In summary, dislike volumes and commenting patterns check assumptions and realign creative direction with audience needs. Segmented analytics filters also suggest subgroups to better target.

But no tool definitively IDs individual dislikers. Shifting focus, YouTube co-founder Steve Chen himself argues obsession over criticism misses the point anyway:

"Don‘t be discouraged just because some people dislike your videos. Stay positive and keep creating content that you love."

Ultimately, that mindset empowers creators to prosper long-term.

Focus on Value Over Dislikes

It‘s tempting to fixate on exactly who clicked thumbs down and why. But constantly investigating how to see who disliked your YouTube video distracts from improvement opportunities within your control.

Dislikes always exist across even top YouTubers‘ uploads. Not every piece of content resonates with every viewer. Misalignment of interests guarantees some negative reactions as standard course.

Trying to eliminate dislikes completely typically backfires through controversial moderation. Accept reasonable criticism in context instead while building community around shared values.

The creators who consistently cultivate loyal followings center video and engagement quality first before recognition. Pour energy into better production and compassion over identifying individual critics.

Then let your subscriber base reflect appreciation through views, comments, shares and likes.

Measured self-analysis spotting areas for improvement keeps perspective grounded in humility. But don‘t hand the wheel to hostile voices lacking constructive direction.

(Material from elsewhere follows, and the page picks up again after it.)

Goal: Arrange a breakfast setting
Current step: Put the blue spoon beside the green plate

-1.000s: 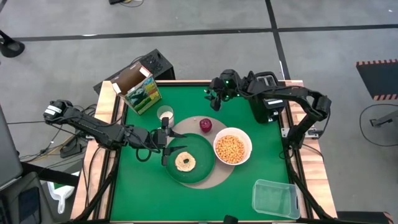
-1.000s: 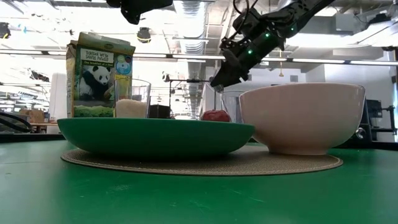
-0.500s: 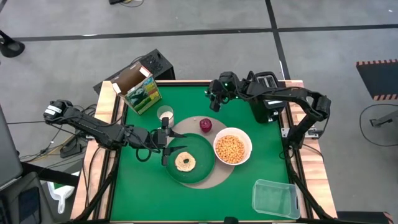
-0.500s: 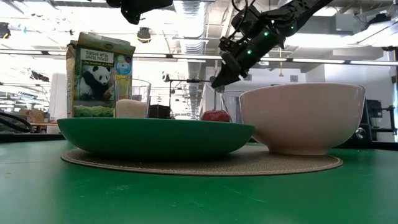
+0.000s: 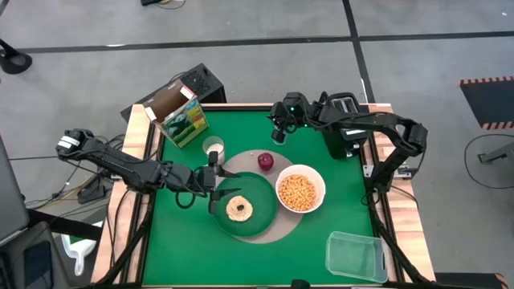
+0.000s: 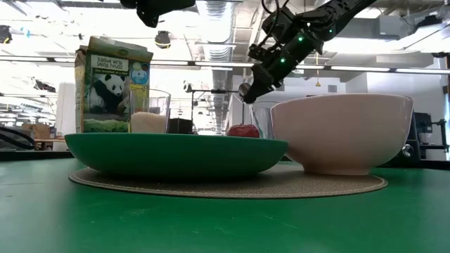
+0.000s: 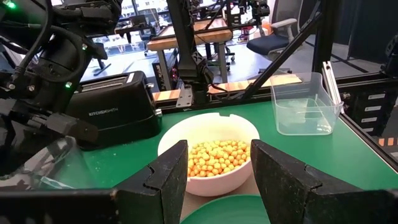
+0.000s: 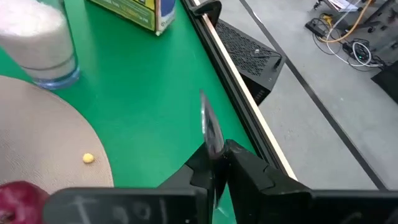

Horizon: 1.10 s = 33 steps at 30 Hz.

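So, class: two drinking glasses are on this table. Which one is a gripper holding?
The clear stemmed glass, pinched at its rim by the right gripper behind the red fruit. The small milk glass stands free beside the round tan mat.

Both arms are dark, jointed links trailing black cables. The right gripper has a green light glowing on its wrist housing, and the left gripper has broad, matte black, wedge-shaped fingers.
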Each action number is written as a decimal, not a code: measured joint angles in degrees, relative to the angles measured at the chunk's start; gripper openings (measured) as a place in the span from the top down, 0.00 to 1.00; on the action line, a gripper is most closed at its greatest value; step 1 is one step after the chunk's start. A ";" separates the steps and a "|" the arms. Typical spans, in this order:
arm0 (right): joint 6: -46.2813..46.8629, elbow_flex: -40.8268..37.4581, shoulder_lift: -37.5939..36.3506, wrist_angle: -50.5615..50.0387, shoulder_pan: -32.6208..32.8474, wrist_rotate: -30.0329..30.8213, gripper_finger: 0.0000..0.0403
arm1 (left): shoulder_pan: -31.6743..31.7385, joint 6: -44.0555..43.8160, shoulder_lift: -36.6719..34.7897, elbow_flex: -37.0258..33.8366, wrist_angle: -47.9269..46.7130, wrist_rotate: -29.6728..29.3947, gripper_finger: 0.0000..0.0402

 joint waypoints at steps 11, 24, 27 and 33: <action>-1.56 -0.09 -3.65 -2.98 0.23 2.99 0.89 | 0.00 0.00 -0.02 0.01 0.00 0.02 0.59; -1.10 -0.09 -17.17 -6.53 0.91 3.33 0.89 | 0.00 0.23 -0.02 0.01 0.00 0.00 0.59; 0.13 -0.02 -20.70 -6.60 0.99 3.31 0.89 | 0.02 0.22 -0.02 0.01 0.00 0.00 0.59; 4.17 0.02 -26.83 -6.74 3.62 3.00 0.89 | 0.02 -0.67 -0.02 0.01 0.02 -0.51 0.59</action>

Build understanding and connection, not conflict. Protect privacy and nourish mutual respect.

YouTube‘s design intention omits visibility of individual likes and dislikes, keeping focus on collective content impact rather than personal opinions. Flow with that wisdom.

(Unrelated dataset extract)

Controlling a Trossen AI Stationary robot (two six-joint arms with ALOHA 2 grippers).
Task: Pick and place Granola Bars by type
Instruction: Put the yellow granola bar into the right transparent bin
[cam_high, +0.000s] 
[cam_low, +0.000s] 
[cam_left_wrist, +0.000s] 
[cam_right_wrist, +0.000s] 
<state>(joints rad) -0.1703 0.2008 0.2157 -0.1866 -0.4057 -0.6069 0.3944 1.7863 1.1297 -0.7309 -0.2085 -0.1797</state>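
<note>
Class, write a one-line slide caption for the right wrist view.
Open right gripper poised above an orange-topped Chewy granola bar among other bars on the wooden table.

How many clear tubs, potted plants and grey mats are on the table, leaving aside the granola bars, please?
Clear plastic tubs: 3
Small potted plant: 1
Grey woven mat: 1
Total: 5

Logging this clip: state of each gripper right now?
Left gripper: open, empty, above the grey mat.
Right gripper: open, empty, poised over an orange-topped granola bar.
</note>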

Rather than investigating techniques to see who disliked videos, creative leaders double down delivering value viewers crave through exceptional information and entertainment.

Shift attention towards uplifting production and engagement, not trying to identify critics. Inspire audiences and serve needs better than anyone else, but accept not every piece of content resonates with every person.

Then let your body of work and community cultivated over time spotlight your difference making.

Stop worrying about how to see who disliked your YouTube video. Start inspiring people instead.